Enquanto ouvia Knausgård declarar a importância dos relacionamentos afetivos na vida de todos nós, lembrei de uma das conversas que o norueguês descreve em Um outro amor, volume dois da sequência Minha luta. Geir, talvez o seu melhor amigo, afirma que Knausgård é uma figura santa, que demonstra inocência e pureza. Ele continua dissertando como a santidade é o oposto do moderno, o que nos leva ao paradoxo contínuo e, por vezes, intrigante do personagem Karl Ove. Ali, naquela sala, aconteceu o aniquilamento desse narrador. “A questão da linguagem é atingir o leitor. Escrevo sobre o cotidiano e em estrutura direta. O que importa é: eu consigo falar do meu coração para o coração do leitor, não me incomoda que seja clichê”, me respondeu o escritor quando questionei a estrutura simples e direta de seu texto.

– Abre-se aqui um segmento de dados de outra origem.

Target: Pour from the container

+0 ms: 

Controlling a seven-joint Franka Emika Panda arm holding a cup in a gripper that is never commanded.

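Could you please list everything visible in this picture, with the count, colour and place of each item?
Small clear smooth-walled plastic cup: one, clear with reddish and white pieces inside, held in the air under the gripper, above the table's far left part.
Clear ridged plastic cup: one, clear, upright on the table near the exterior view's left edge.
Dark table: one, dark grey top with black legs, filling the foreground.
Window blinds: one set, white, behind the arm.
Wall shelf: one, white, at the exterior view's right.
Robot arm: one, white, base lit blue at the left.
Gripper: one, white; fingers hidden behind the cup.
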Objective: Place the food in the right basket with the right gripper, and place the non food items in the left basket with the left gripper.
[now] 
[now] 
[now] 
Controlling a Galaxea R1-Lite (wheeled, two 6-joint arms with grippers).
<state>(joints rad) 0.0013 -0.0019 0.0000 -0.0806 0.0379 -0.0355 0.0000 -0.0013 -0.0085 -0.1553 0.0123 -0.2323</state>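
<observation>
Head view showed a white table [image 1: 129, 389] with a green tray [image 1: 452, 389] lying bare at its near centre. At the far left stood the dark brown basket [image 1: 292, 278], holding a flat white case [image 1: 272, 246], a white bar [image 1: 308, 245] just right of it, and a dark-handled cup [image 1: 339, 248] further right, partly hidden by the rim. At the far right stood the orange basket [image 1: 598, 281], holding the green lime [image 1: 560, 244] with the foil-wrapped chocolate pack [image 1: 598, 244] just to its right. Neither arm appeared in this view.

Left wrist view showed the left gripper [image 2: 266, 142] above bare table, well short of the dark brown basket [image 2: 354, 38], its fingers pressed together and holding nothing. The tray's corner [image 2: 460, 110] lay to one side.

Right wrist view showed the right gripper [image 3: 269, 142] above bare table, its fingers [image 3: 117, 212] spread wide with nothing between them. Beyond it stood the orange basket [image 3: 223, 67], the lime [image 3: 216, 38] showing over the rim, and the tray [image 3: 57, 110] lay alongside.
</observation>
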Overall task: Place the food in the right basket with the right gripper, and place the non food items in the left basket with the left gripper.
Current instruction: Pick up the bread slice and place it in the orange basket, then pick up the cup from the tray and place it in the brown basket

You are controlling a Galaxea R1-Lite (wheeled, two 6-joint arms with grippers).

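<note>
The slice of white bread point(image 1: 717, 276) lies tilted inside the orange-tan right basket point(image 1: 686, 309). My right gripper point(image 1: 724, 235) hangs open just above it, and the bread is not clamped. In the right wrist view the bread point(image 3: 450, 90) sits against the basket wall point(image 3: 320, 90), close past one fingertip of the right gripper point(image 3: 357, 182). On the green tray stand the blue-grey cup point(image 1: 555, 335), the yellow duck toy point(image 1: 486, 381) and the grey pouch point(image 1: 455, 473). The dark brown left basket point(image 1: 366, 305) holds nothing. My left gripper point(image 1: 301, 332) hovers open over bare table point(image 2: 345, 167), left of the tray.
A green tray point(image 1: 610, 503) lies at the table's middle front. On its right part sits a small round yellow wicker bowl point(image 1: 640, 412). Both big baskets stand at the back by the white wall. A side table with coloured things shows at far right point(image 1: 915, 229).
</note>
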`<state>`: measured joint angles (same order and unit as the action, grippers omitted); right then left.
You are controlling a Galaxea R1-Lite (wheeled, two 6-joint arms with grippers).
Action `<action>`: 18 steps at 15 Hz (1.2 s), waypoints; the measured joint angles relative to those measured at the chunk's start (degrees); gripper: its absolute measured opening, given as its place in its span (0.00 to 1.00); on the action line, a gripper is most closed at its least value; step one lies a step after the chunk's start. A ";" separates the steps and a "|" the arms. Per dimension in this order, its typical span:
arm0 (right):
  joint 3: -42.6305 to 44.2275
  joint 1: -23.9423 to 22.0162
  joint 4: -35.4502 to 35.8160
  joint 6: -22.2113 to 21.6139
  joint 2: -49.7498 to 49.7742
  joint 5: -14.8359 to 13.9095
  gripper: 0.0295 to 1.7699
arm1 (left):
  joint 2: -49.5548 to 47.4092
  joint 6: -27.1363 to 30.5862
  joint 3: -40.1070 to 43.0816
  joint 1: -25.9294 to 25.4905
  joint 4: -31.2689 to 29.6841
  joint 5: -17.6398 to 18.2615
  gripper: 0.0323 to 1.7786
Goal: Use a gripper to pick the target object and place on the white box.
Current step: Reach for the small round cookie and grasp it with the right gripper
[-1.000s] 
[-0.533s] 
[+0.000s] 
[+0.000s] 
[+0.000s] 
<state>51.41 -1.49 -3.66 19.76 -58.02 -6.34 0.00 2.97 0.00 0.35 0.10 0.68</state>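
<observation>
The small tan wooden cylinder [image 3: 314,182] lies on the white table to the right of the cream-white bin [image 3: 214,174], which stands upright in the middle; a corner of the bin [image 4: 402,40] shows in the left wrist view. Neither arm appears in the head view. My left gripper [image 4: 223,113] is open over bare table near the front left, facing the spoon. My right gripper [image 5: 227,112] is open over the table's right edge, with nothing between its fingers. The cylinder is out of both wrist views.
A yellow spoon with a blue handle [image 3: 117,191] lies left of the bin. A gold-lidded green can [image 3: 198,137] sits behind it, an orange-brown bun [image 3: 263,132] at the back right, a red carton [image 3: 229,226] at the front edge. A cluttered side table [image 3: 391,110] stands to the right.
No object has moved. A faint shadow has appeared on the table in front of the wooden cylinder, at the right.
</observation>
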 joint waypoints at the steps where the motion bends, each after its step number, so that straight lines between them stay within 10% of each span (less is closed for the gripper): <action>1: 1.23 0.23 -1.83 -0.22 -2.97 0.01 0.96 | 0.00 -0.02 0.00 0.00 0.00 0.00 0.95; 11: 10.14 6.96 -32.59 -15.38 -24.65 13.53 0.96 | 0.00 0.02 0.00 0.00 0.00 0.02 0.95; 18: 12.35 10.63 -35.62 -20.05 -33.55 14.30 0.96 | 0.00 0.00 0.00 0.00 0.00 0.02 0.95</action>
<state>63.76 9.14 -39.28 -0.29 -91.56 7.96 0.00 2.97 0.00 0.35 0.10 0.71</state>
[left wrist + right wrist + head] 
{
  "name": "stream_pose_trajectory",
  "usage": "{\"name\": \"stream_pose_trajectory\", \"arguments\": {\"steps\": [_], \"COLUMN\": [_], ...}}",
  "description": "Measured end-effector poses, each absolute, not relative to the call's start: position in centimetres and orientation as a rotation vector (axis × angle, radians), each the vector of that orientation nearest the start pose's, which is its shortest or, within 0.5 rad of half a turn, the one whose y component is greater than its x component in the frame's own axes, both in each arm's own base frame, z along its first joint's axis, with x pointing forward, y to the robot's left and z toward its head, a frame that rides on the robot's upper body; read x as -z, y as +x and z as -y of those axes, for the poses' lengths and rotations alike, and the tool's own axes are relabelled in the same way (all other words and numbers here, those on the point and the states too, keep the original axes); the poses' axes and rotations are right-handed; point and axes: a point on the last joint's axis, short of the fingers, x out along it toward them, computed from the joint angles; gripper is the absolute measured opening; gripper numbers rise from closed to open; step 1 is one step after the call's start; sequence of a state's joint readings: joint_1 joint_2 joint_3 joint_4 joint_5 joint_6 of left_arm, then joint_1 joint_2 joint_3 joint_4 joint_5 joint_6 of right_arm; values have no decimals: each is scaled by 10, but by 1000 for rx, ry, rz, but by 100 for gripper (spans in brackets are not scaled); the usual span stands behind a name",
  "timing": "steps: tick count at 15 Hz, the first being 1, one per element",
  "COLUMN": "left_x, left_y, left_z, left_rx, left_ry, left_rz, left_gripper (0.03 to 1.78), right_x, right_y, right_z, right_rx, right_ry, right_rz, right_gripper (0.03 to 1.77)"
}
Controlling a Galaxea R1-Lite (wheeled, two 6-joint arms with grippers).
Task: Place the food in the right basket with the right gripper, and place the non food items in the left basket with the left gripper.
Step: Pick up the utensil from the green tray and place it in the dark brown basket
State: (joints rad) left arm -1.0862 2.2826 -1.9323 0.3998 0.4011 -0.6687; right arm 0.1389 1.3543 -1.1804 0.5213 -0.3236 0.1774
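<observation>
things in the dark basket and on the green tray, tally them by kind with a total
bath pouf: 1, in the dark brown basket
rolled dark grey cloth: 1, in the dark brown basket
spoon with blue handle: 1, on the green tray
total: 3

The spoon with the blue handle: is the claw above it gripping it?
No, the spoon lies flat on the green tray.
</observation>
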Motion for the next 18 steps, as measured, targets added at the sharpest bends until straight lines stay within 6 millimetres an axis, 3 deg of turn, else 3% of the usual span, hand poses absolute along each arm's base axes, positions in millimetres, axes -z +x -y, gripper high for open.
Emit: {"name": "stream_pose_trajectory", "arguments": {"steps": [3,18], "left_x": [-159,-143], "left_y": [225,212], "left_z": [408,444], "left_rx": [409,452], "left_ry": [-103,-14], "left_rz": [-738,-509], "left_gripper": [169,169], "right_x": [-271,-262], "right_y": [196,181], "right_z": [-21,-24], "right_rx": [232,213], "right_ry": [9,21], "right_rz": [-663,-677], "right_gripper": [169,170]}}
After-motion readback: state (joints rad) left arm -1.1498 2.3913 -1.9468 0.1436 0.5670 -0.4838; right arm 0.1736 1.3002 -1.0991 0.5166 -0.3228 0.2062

No instante em que a imagem guiada pela "voz distante" sofre esses tipos de mutações, temos o universo ficcional, enfim, destituído de seu poder supremo. Permanece, portanto, a ruína desse eu que desliza por tantos escritos contemporâneos. Alguém cuja singularidade é ponto central, como nos diz Lacan. Ou, ainda, um sujeito – a princípio – inatingível como os fiordes do extremo norte europeu, mas todo ele tão simples em sua forma e composição figurativa.